When the "Swift Boat Veterans for Truth" launched its campaign against John Kerry 10 days ago, leadership and guidance were provided by Republican activists and presidential friends from Texas -- notably Houston attorney John E. O'Neill and corporate media consultant Merrie Spaeth. Indeed, although the group made its debut at a press conference in Washington, it looked and sounded like a Texas GOP operation.
On closer inspection, the ostensibly nonpartisan "Swift Boat Vets" seem to have another pair of significant sponsors with deep and long-standing Republican connections in Missouri. Both are officers of Gannon International, a St. Louis conglomerate that does lots of overseas business in, of all places, the Socialist Republic of Vietnam.
Ties to Gannon can be traced via the Swift Boat Vets Web site (as an alert reader advised me last week). On April 14, the site was registered under the name of Lewis Waterman, Gannon's information technology manager, at 11301 Olive Boulevard in St. Louis, the firm's headquarters address. Although Waterman wouldn't discuss why he had set up the Web site, he didn't deny that his boss, Gannon president and CEO William Franke, had asked him to do so.
"The information about my client is confidential," said Waterman. He acknowledged knowing, however, that his boss Franke is a Navy veteran who served in Vietnam on swift boats. Gannon vice president Stephen Hayes, who oversees the company's office in Alexandria, Va., is likewise a swift boat veteran who first met Franke when they served together in the Mekong Delta.
While neither Franke nor Hayes returned calls seeking confirmation of their roles in the Swift Boat Veterans organization, it seems obvious that Waterman wouldn't have set up the group's Web site using Gannon's corporate address without approval from his employers.
Franke is well known in Missouri as a longtime Republican Party activist and financier. In 1976, he managed John Danforth's victorious Senate campaign; two years later, he ran unsuccessfully for Congress. He also failed in an attempt to resuscitate the defunct St. Louis Globe-Democrat (which was, despite its name, a staunchly Republican newspaper) in 1986. Before the Globe-Democrat finally went under in 1987, Franke had obtained a commitment from the state industrial development authority -- all of whose members were appointed by then Gov. John Ashcroft -- to raise $9 million in tax-exempt revenue bonds to keep the paper afloat.
Last June, Franke gave the maximum $2,000 to the Bush-Cheney campaign, and he has since donated an additional $2,000 to House Majority Leader Tom DeLay's political action committee, Americans for a Republican Majority, and $2,000 more to Keep Our Majority, the PAC operated by House Speaker Dennis Hastert.
Hayes left a long career in government to join Franke's company in 1993. His résumé is littered with public relations posts in Republican administrations dating back at least to 1984, when he worked as a transition spokesman for Treasury Secretary Donald Regan. He moved on to similar jobs at the Internal Revenue Service, the Federal Aviation Administration and the Agency for International Development.
Following the departure of the first Bush administration, Hayes joined Gannon. He maintains his conservative credentials as a director of the International Center for Religion and Diplomacy, an organization that promotes "faith-based diplomacy" to resolve global conflicts. (Among this outfit's other board members are a former Republican congressman from Ohio, an author of books and articles arguing against evolution, and former Reagan national security advisor Robert McFarlane, forced to resign for his role in the Iran-Contra scandal.)

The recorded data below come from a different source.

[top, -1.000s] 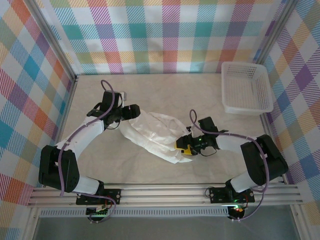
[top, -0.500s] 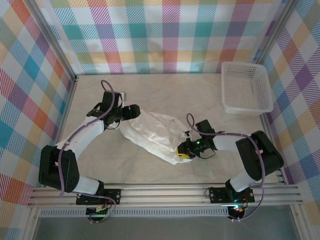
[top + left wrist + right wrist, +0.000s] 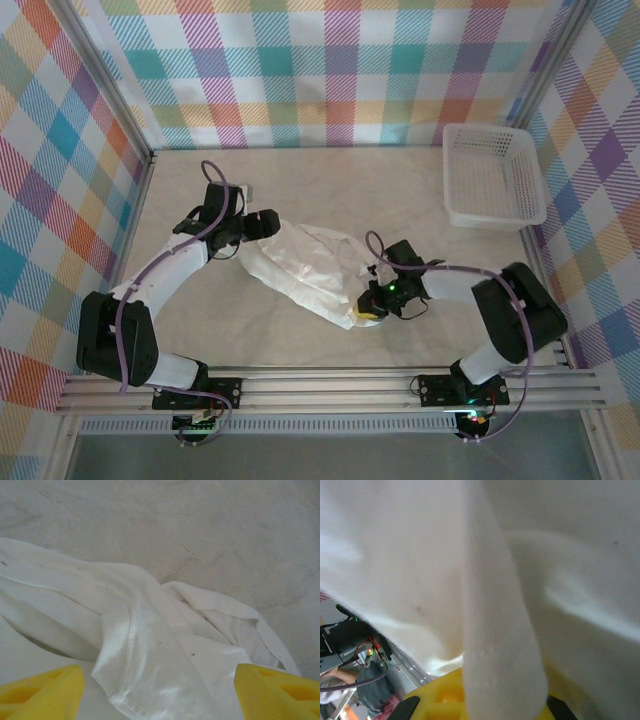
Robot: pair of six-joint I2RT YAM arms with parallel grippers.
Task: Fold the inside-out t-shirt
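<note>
T-shirt (image 3: 310, 268) lies bunched mid-table as a crumpled band, long axis diagonal: far-left end by the L gripper (image 3: 268, 222), near-right end at the R gripper (image 3: 370, 305). So each arm has one end, and the shirt runs between the two claws.

R gripper: jaws fully closed at the near-right tip of the cloth. In the R wrist cam a thick hem ridge (image 3: 500, 645) runs straight down into the yellow fingers (image 3: 445, 700), so I read it as pinched on the t-shirt. The view is so close and blurry I can't say which edge it has, or how many layers.

L gripper: jaws wide apart, nothing held. L wrist cam shows both yellow fingertips (image 3: 40, 692) low in frame w/ folded cloth lying between and just ahead of them, bare table (image 3: 225, 525) beyond. The shirt is directly under and fwd of the claw, so a short drop and close should get that end.

Hard to make out: collar, sleeves, dark patch; can't sort them in this bundle. Underside of the band is hidden. The basket (image 3: 493, 175) sits far right, well apart from everything.
</note>
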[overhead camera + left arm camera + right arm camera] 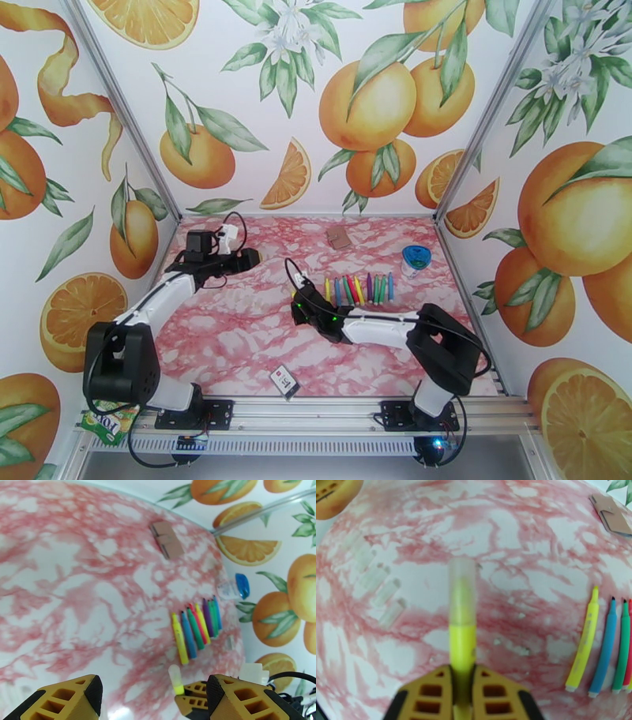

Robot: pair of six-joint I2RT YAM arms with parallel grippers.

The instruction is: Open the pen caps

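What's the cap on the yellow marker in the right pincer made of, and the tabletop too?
Cap: probably frosted translucent plastic; the yellow of the marker shows hazily through it. Tabletop: pink marble pattern, flat and mostly matte; likely a printed sheet or laminate, though real stone can't be excluded.

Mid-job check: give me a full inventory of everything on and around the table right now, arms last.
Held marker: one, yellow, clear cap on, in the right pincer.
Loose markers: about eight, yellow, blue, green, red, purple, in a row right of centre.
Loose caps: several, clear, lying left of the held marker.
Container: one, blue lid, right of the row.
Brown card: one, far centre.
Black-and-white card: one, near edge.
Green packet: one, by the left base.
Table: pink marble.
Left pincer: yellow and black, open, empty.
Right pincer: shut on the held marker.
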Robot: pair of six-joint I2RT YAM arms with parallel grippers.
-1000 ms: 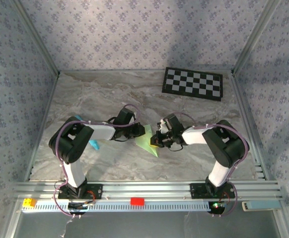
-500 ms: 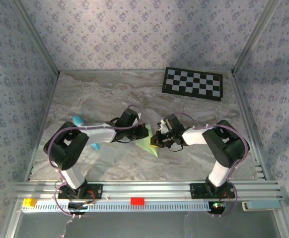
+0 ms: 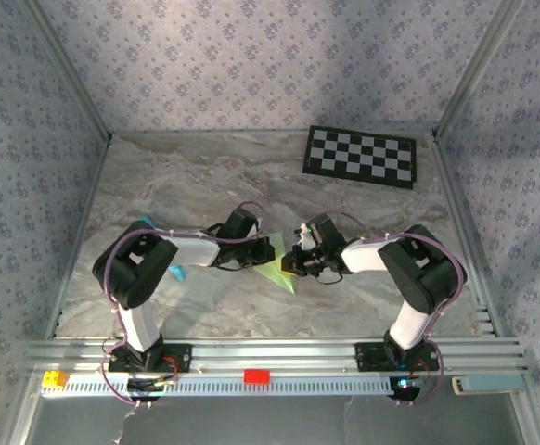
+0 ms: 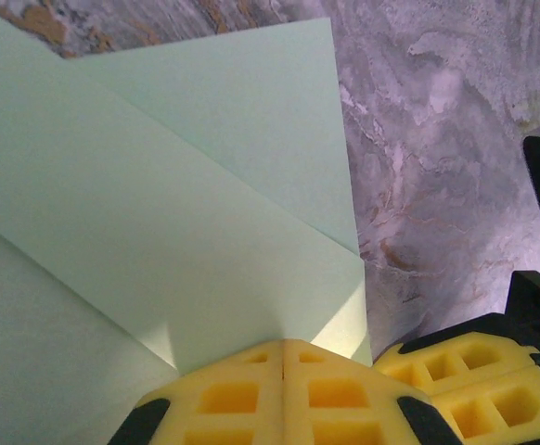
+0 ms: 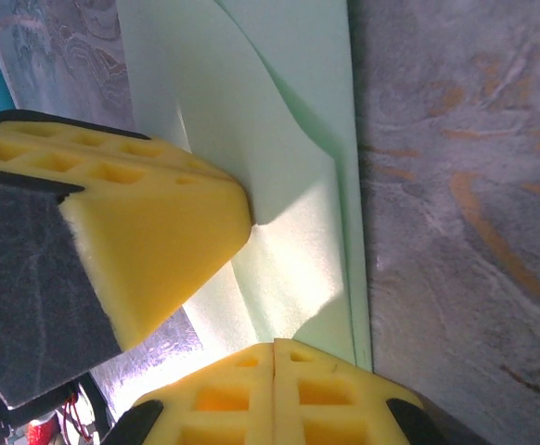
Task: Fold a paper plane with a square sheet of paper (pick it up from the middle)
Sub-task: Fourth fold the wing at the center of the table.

What is most intriguing about Franke, Hayes, and Gannon -- especially in light of their apparent role in the campaign against John Kerry -- are their strong commercial interests in Southeast Asia. While Gannon is a highly diversified holding company whose divisions range from real estate in Florida and Missouri to Internet technology and software, it maintains an unusual presence in Vietnam, with offices in both Hanoi and Ho Chi Minh City. Indeed, Gannon has operated in that country's tourism, real estate and import-export sectors for a decade. (The target market for its tours was fellow Vietnam veterans.)
None of Gannon's profitable activities in the communist republic would be possible, of course, without the approval of the Hanoi government, which Franke has described as "strong" and "stable." Nor would Gannon be conducting business in Vietnam without the Clinton administration diplomacy, assisted by Sen. Kerry, that established diplomatic and trade ties with the United States in 1994. Franke first began traveling to Vietnam on behalf of Operation Smile, an American charity that provides plastic surgery to children abroad. The relationships he established during those humanitarian missions provided a considerable advantage in doing business under government auspices.
It was also during those early visits to Vietnam, as he told the St. Louis Post-Dispatch, that Franke reached a clearer understanding of the war he had once fought as a young Navy lieutenant.
"As I looked back 20 years, I saw that it was a very imperial relationship we had with these people," said Franke in 1989. "We were young. We were there because we were told to be there and that they were the enemy. This time I saw them as human beings who had fears and hopes the same as we."
Yet he evidently cannot forgive John Kerry for reaching the same conclusion about that war and its victims, so many years before he finally did.